Dans cet entretien, Mohamed El-Korso laisse entendre que le chemin reste encore long pour parvenir à une véritable réconciliation des mémoires.
Liberté : Comment réagissez-vous au rapport de Benjamin Stora sur la mémoire ?
Mohamed El-Korso : La France veut faire de la question des harkis un problème fondamental. Une espèce de nœud gordien entre les deux pays. En mettant l’accent sur les harkis, on essaie, en fait, de nous mettre, nous Algériens, en position d’“accusés”, en ce sens que si demain le dialogue des mémoires traîne et n’avance pas, l’alibi sera vite trouvé du côté français, en pointant du doigt la responsabilité de l’Algérie qui aura refusé de “faciliter les déplacements des harkis et de leurs enfants entre la France et l’Algérie”, tel que le préconise le rapport Stora.
Remarquez que les médias français sont déjà en train de monter toute cette affaire en épingle, en disant que si ce dialogue des mémoires entre l’Algérie et la France bute sur un mur, ce sera à cause de la question des harkis. La démarche est, de ce point de vue, totalement piégée.
La question des harkis est-elle l’unique enjeu, selon vous ?

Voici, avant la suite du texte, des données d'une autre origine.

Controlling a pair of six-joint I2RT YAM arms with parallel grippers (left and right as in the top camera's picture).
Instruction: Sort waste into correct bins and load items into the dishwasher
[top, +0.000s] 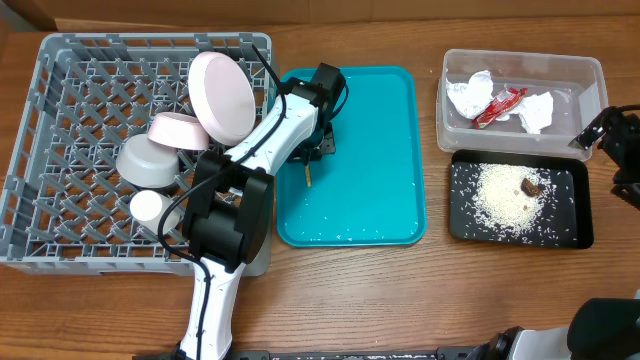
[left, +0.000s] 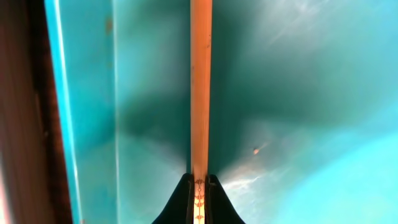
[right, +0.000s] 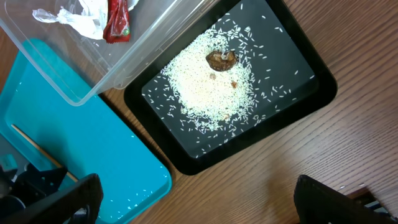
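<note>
Grey dish rack left: large plate on edge, small plate beside it, grey bowl, white cup. Left arm crosses rack corner, left gripper down on teal tray, chopstick end showing just below it. Clear tub top right holds red wrapper and crumpled paper. Black tray below it: rice, brown lump. Right gripper at right edge, beside the tub

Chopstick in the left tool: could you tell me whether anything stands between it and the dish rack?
Nothing on the teal tray lies between chopstick and dish rack; inside, the large plate leans by the near wall.
</note>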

Dans le dossier de la mémoire, il y a plus important que le problème des harkis qui, du reste, est un problème franco-français. Les véritables enjeux sont ailleurs : il s’agit notamment de la question des crimes contre l’humanité, du traitement de la question des essais nucléaires, du problème du rapatriement des corps et des crânes d’Algériens encore en France, du problème des disparus ou encore de celui relatif aux archives. Il s’agit, en définitive, de toute notre mémoire et de notre patrimoine culturel qui doivent être discutés et soumis à débat.
Il y a également le patrimoine matériel, et là, je voudrais parler du problème des monuments et de toutes les pièces des sites historiques, de l’époque romaine à l’époque musulmane, qui ont été déplacés par les Français et qui font aujourd’hui la richesse des musées de France, et principalement du Louvre. À cela s’ajoute le problème de la “repentance”, des excuses officielles ou encore de la reconnaissance par la France de ses crimes.

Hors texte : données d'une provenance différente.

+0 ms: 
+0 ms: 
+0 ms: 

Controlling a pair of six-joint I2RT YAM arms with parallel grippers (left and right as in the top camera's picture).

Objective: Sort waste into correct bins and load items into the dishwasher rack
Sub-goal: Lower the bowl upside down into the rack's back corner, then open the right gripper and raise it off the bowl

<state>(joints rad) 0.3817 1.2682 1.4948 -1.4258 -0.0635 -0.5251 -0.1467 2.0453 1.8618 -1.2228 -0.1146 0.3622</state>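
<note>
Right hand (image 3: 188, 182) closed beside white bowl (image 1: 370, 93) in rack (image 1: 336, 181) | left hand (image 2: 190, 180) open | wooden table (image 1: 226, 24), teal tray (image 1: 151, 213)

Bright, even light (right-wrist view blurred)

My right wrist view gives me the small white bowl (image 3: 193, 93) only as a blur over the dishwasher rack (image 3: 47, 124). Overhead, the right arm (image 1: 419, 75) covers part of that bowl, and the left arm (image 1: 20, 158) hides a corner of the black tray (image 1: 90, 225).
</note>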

Le chemin reste donc long…
Je pense que pour parvenir à un véritable dialogue sain et serein, capable de faire avancer les choses, il faudrait que la France reconnaisse de manière claire et franche qu’il y a eu crime contre l’humanité. Il s’agit pour elle de faire le même pas que l’Allemagne a fait envers la France, en reconnaissant ses crimes durant la Seconde Guerre mondiale. Je crois qu’il est dommageable que la France qui s’est excusée envers les juifs ne s’excuse pas auprès des Algériens.
Aussi, il faudrait que l’État algérien soit fort pour imposer son point de vue. Pour revenir d’ailleurs à la question des harkis, il faut rappeler, ici, que c’est un problème franco-français qui constitue, à ce jour, une plaie béante dans le corps de la cinquième République pour deux raisons : d’abord, c’est la France qui a empêché les harkis de venir en France, et quand ils sont quand même venus en France, ils ont été installés dans des camps de concentration qui avaient servi, pendant la Seconde Guerre mondiale, à “parquer” les juifs dans les conditions que chacun connaît.

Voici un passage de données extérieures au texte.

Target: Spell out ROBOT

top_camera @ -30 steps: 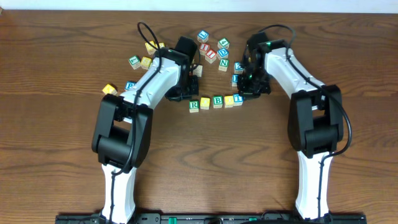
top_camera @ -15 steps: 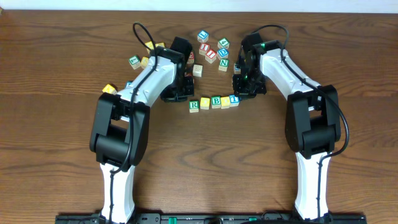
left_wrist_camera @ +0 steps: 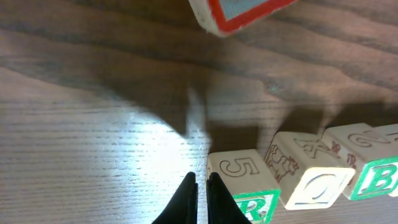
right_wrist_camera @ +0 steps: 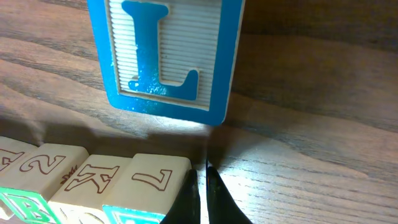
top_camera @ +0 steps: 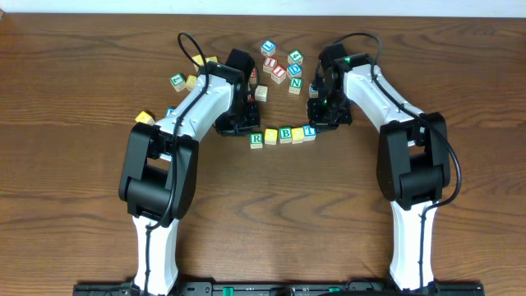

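Letter blocks (top_camera: 283, 134) form a short, slightly curved row mid-table on the wooden table (top_camera: 82, 205), with loose blocks (top_camera: 278, 71) behind. The left gripper (left_wrist_camera: 200, 182), fingers pressed together, sits just beside the R block (left_wrist_camera: 254, 204). The right gripper (right_wrist_camera: 201, 173), also closed and empty, sits at the row's other end, below a blue L block (right_wrist_camera: 168, 56).

Block row (top_camera: 283, 134) at table (top_camera: 74, 214) ctr — loose blocks (top_camera: 279, 66) behind
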Controlling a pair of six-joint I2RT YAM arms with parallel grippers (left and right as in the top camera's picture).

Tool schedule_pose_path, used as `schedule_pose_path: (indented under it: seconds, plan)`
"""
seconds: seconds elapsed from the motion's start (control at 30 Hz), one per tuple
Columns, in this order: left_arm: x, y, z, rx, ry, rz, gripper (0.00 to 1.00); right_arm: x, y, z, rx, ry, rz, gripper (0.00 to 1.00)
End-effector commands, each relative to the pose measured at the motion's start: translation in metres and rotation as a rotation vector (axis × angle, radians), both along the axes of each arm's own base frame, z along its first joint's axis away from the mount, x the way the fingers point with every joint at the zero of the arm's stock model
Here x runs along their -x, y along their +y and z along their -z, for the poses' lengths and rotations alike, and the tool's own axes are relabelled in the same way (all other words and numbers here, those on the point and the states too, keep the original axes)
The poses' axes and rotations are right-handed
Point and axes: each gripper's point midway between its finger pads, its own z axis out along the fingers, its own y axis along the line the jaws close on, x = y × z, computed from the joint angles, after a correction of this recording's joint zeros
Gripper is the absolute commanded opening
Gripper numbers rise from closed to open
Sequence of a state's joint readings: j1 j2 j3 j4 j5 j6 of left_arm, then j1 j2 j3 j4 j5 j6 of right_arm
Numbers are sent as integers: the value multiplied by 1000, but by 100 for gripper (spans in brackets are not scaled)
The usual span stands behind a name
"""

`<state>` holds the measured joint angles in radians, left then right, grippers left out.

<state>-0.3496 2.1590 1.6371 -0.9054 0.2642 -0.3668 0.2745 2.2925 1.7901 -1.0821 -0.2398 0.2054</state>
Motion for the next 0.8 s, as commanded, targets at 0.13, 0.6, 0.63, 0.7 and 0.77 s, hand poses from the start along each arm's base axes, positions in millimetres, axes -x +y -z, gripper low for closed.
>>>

Il a fallu attendre la fin des années 1980 et le début des années 1990 pour que la deuxième génération des harkis fasse bouger les lignes et que la France prenne conscience qu’à côté des Français vivaient d’autres Français déclassés et minorisés. Par ailleurs, il ne faut pas oublier qu’il y a eu par le passé, du temps de l’ancien président Chadli, et même plus tard, des harkis qui sont venus en Algérie, en catimini, avec bien sûr l’autorisation de l’État algérien, comme il y a eu également des harkis qui sont venus dans des délégations officielles, ou encore, et c’est un autre élément, des harkis qui sont restés ici. Cela pour dire que présenter les choses comme cela est, de mon point de vue, biaisé.